-- Task prompt --
Repeat the data that follows in full. Do not include the pictures.

Records contained in a dataset
##########

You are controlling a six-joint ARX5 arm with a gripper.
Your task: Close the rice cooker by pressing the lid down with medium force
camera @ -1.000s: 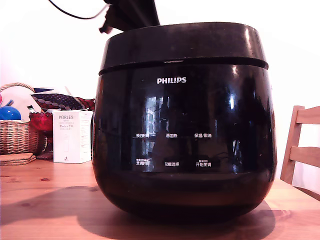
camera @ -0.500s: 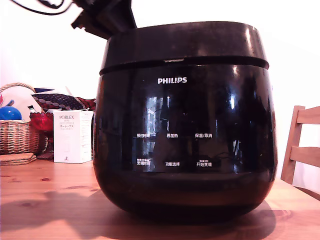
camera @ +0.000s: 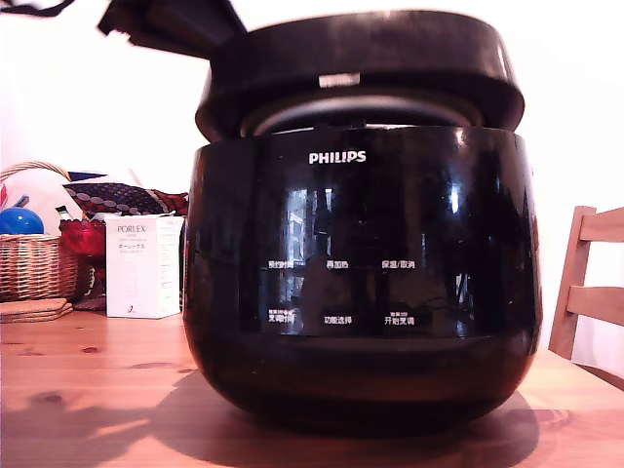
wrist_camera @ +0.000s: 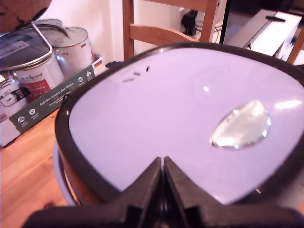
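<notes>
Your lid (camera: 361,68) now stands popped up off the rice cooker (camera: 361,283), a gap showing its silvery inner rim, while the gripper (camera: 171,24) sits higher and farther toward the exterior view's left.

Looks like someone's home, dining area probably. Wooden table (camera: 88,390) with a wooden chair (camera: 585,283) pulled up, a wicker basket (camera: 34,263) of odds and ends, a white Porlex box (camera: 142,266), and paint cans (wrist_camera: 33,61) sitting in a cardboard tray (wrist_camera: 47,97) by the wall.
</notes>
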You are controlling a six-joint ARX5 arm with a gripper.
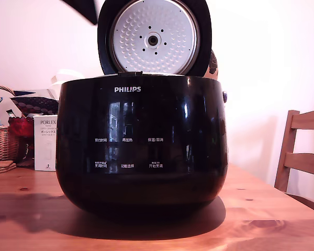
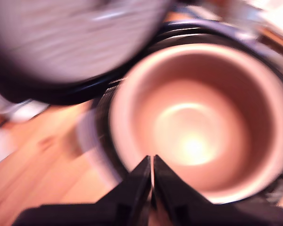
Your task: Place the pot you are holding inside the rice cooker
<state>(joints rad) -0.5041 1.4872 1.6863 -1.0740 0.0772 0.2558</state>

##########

-- Answer box --
You are controlling a six-joint ARX5 arm with a gripper.
Your task: Close the rice cooker by pressing the lid down with medium force
camera @ -1.000s: 
camera @ -0.500s: 
camera @ +0.000s: 
wrist_camera @ +0.000s: 
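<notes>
Your lid (camera: 361,68) now stands popped up off the rice cooker (camera: 361,283), a gap showing its silvery inner rim, while the gripper (camera: 171,24) sits higher and farther toward the exterior view's left.

Looks like someone's home, dining area probably. Wooden table (camera: 88,390) with a wooden chair (camera: 585,283) pulled up, a wicker basket (camera: 34,263) of odds and ends, a white Porlex box (camera: 142,266), and paint cans (wrist_camera: 33,61) sitting in a cardboard tray (wrist_camera: 47,97) by the wall.
</notes>
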You are controlling a six-joint ARX5 arm with a gripper.
Your task: Place the pot you are holding inside the rice cooker
<state>(joints rad) -0.5041 1.4872 1.6863 -1.0740 0.0772 0.2558</state>

The output is finished.